# What you should do:
Your answer must be an exact copy of the data below, minus any pictures.

# Recorded data:
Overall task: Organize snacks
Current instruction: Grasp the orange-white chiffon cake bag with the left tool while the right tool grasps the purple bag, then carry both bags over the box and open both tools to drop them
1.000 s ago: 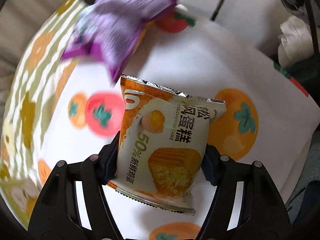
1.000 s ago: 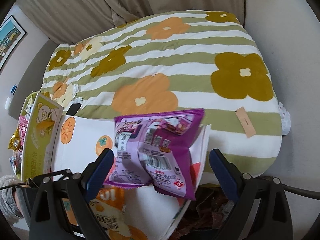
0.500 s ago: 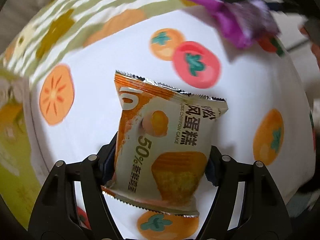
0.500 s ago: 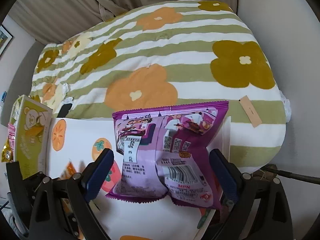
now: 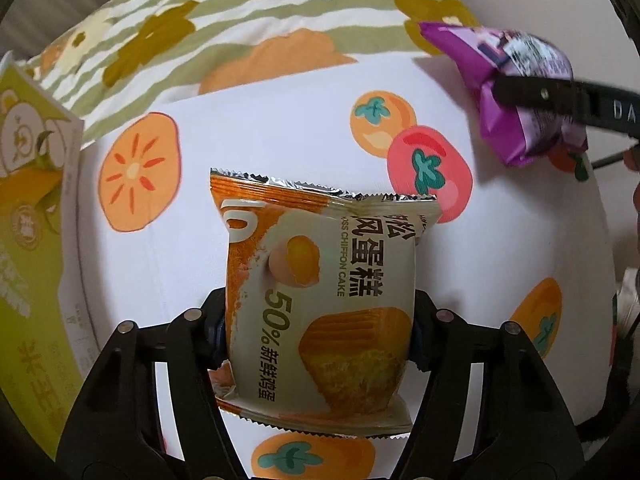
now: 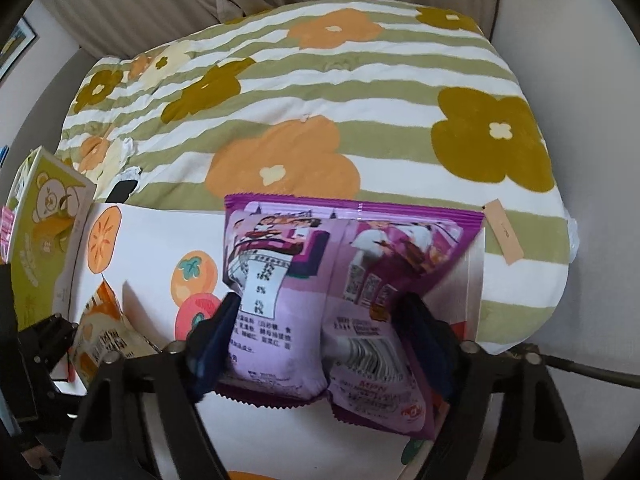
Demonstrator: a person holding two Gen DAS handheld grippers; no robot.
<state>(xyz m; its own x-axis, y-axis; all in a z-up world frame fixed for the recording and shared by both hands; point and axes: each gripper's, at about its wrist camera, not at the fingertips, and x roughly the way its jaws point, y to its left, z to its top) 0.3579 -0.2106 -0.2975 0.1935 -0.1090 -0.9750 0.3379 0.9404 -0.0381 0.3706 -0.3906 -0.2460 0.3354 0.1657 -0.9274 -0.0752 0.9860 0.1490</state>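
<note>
My left gripper [image 5: 316, 320] is shut on an orange and grey chiffon cake packet [image 5: 320, 264], holding it above a white board printed with persimmons [image 5: 260, 120]. My right gripper [image 6: 320, 324] is shut on a purple snack packet [image 6: 332, 280], held over the right part of the same board [image 6: 152, 240]. In the left wrist view the purple packet [image 5: 520, 92] shows at the upper right, pinched by the right gripper's fingers [image 5: 560, 96]. In the right wrist view the cake packet [image 6: 104, 332] shows at the lower left.
A green carton with a bear picture [image 5: 28, 200] stands at the board's left edge; it also shows in the right wrist view [image 6: 44, 232]. A green-striped flowered blanket [image 6: 320, 100] lies behind the board. A beige wall and curtain are behind it.
The left view has swung so the board sits centred and the carton has come into view at left. The purple packet moved to its upper right. The right gripper's fingers have closed in on the purple packet.
</note>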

# Result:
Overall task: Organize snacks
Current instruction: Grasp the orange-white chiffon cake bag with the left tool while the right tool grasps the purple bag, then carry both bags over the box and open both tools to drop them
1.000 s ago: 
1.000 s ago: 
0.500 s ago: 
0.500 s ago: 
now: 
now: 
Demonstrator: a person holding two Gen DAS handheld grippers; no robot.
<state>(xyz m; its own x-axis, y-axis; all in a z-up world frame fixed for the recording and shared by both hands; point and axes: each gripper's, at about its wrist camera, not at the fingertips, and x roughly the way its jaws point, y to its left, z to its top) 0.3579 -0.2106 -0.2975 0.1935 -0.1090 -0.9750 0.3379 0.9404 -0.0381 0.3706 -0.3906 -0.2460 0.3354 0.1657 -0.9274 -0.0752 0.9860 0.1490</state>
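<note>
My left gripper [image 5: 316, 320] is shut on an orange and grey chiffon cake packet [image 5: 320, 264], holding it above a white board printed with persimmons [image 5: 260, 120]. My right gripper [image 6: 320, 324] is shut on a purple snack packet [image 6: 332, 280], held over the right part of the same board [image 6: 152, 240]. In the left wrist view the purple packet [image 5: 520, 92] shows at the upper right, pinched by the right gripper's fingers [image 5: 560, 96]. In the right wrist view the cake packet [image 6: 104, 332] shows at the lower left.
A green carton with a bear picture [image 5: 28, 200] stands at the board's left edge; it also shows in the right wrist view [image 6: 44, 232]. A green-striped flowered blanket [image 6: 320, 100] lies behind the board. A beige wall and curtain are behind it.
The left view has swung so the board sits centred and the carton has come into view at left. The purple packet moved to its upper right. The right gripper's fingers have closed in on the purple packet.
</note>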

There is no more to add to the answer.